- Symbol: fire in water

Equivalents
- Greek: Poseidon
- Hindu: Apam Napat
- Roman: Neptune
- Irish: Nechtan

= *H₂epom Nepōts =

Proto-Indo-European water fire deity

- H₂epom Nepōts ('Descendant of the Waters') is a reconstructed Proto-Indo-European deity who dwells in waters, and whose powers must be ritually gained or controlled by a hero who is the only one able to approach it. The motif may come from swamp gas lights, which are common in Ukraine, the possible Proto-Indo-European homeland.

A wide range of linguistic and cultural evidence attest the holy status of the terrestrial (potable) waters h₂ep-, venerated collectively as "the Waters" or divided into "Rivers and Springs". The cults of fountains and rivers, which may have preceded Proto-Indo-European beliefs by tens of thousands of years, was also prevalent in their tradition. Some authors have proposed Neptonos or *H₂epom Nepōts as the Proto-Indo-European god of the waters. The name literally means "Grandson [or Nephew] of the Waters". Linguists reconstruct his name from that of the Vedic god Apám Nápát, the Roman god Neptūnus, and the Old Irish god Nechtain. Although such a god has been solidly reconstructed in Proto-Indo-Iranian religion, Mallory and Adams nonetheless still reject him as a Proto-Indo-European deity on linguistic grounds.

In the Rigveda, the god Apám Nápát is envisioned as a form of fire residing in the waters. In Celtic mythology, a well belonging to the god Nechtain is said to blind all those who gaze into it. In an old Armenian poem, a small reed in the middle of the sea spontaneously catches fire and the hero Vahagn springs forth from it with fiery hair and a fiery beard and eyes that blaze as suns. In a ninth-century Norwegian poem by the poet Thiodolf, the name sǣvar niþr, meaning "grandson of the sea", is used as a kenning for fire. Even the Greek tradition contains possible allusions to the myth of a fire-god dwelling deep beneath the sea. The phrase "νέποδες καλῆς Ἁλοσύδνης" ("'"), meaning "descendants of the beautiful seas", is used in The Odyssey 4.404 as an epithet for the seals of Proteus, which is directly analogous to the phrase *H₂epom Nepōts literally "Descendant of the waters".

== Indo-Iranian fire and water ==
In one Vedic hymn Apām Napāt is described as emerging from the water, golden, and "clothed in lightning", which has been conjectured to be a reference to fire. His regular identification with Agni, who is described a number of times as hiding or residing in water, and comparison with other Indo-European texts, has led some to speculate about the existence of a Proto-Indo-European myth featuring a fire deity born from water.
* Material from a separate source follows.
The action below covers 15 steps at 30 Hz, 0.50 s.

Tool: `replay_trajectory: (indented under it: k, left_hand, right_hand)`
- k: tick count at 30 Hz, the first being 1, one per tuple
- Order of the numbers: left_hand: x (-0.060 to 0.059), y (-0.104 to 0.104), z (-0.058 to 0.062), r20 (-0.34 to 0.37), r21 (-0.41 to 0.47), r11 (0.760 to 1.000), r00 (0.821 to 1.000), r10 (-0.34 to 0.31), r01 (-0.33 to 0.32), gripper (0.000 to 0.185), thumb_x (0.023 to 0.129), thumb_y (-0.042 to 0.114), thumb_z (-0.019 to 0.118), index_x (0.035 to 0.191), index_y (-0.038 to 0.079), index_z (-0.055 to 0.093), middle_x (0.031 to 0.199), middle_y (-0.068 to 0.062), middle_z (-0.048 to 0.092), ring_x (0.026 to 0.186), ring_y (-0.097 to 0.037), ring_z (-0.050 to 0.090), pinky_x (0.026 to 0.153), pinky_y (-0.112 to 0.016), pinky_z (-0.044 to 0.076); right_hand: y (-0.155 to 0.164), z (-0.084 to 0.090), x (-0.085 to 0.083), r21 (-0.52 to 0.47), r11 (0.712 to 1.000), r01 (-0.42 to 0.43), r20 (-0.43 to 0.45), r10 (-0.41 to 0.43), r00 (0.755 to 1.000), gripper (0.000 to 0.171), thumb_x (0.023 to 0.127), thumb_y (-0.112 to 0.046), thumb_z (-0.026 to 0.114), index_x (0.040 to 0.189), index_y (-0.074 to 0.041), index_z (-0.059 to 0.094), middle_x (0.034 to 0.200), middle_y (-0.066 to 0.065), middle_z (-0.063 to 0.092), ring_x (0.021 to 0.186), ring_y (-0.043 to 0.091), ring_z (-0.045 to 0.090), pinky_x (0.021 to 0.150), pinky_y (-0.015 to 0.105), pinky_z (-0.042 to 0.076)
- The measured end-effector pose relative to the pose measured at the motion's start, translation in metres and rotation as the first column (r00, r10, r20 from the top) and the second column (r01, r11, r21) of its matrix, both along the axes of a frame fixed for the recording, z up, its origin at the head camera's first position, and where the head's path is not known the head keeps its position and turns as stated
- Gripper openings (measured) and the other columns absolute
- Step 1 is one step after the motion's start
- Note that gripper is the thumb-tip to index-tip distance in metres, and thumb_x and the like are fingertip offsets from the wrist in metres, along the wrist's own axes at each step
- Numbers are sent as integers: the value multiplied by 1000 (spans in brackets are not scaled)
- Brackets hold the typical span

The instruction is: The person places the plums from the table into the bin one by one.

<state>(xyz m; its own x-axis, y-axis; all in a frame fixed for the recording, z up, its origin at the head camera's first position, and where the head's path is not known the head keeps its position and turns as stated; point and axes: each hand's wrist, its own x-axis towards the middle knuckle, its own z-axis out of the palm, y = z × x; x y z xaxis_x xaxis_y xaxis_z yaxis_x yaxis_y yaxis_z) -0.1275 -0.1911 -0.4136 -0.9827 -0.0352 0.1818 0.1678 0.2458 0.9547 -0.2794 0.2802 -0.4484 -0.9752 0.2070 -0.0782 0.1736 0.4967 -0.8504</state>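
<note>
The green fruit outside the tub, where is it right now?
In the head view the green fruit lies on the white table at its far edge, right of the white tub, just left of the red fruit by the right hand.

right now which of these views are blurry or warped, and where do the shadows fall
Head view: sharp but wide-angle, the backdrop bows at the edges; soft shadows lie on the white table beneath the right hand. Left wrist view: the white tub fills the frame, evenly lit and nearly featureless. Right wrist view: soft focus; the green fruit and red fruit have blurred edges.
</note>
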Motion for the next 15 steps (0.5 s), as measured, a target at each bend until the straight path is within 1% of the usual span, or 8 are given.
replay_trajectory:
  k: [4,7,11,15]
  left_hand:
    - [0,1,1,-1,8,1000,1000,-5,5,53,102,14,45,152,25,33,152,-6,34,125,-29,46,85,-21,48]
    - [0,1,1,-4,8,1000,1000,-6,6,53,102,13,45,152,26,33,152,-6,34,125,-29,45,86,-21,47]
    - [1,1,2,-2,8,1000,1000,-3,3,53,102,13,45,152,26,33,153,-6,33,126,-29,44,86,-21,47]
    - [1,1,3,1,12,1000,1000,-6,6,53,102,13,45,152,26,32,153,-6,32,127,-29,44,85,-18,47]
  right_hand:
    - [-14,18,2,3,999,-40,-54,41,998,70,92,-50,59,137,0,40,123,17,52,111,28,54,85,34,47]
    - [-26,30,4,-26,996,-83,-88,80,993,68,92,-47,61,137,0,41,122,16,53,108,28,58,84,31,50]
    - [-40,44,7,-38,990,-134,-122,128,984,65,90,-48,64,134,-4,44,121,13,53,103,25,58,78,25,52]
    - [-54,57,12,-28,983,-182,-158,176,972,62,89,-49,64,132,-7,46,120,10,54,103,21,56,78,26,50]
Other such mentions include the ninth-century Skaldic poem Ynglingatal, which uses the kenning sǣvar niþr 'kinsman of the sea' to refer to fire, and an old Armenian poem in which a reed in the middle of the sea spontaneously catches fire, from which springs the hero Vahagn, with fiery hair and eyes that blaze like sun.

=== Conjectured original fireless myth ===
Whether fire was an original part of Apam Napat's nature remains a matter of debate, especially since this connection is absent from the Iranian version. Hermann Oldenberg believed Apam Napat was originally an independent water deity who later came to be associated with Agni, in part because of an ancient Indian belief that water contained fire within itself, fire appearing to "enter into" water when quenched by it.

Associations with Savitr could be understood as similarly deriving from an image of the setting sun sinking into the ocean. Another theory explains the connection between fire and water through lightning, "the flash of fire born from the rainbearing clouds".

=== 'Swamp gas' conjecture ===

Based on the idea that this fire-from-water image was inspired by the flaming seepage of natural gas, attempts have been made to connect the name "Apam Napat" to the word "naphtha", which passed into Greek – and thence English – from an Iranian language.

However, there is only a modest amount of evidence for a link between the sacred fires of Iranian religion and petroleum or natural gas – although the account of the blowing of the three sacred fires out to sea from the back of the ox Srishok where, unquenched, they continue to burn on the water is suggestive – particularly in relation to hydrocarbon deposits in the Southwestern part of the Caspian Sea, exploited currently by the Absheron gas field near Baku in Azerbaijan.

The etymology of the word "naphtha" has been claimed likely to relate to the Akkadian napṭu, "petroleum".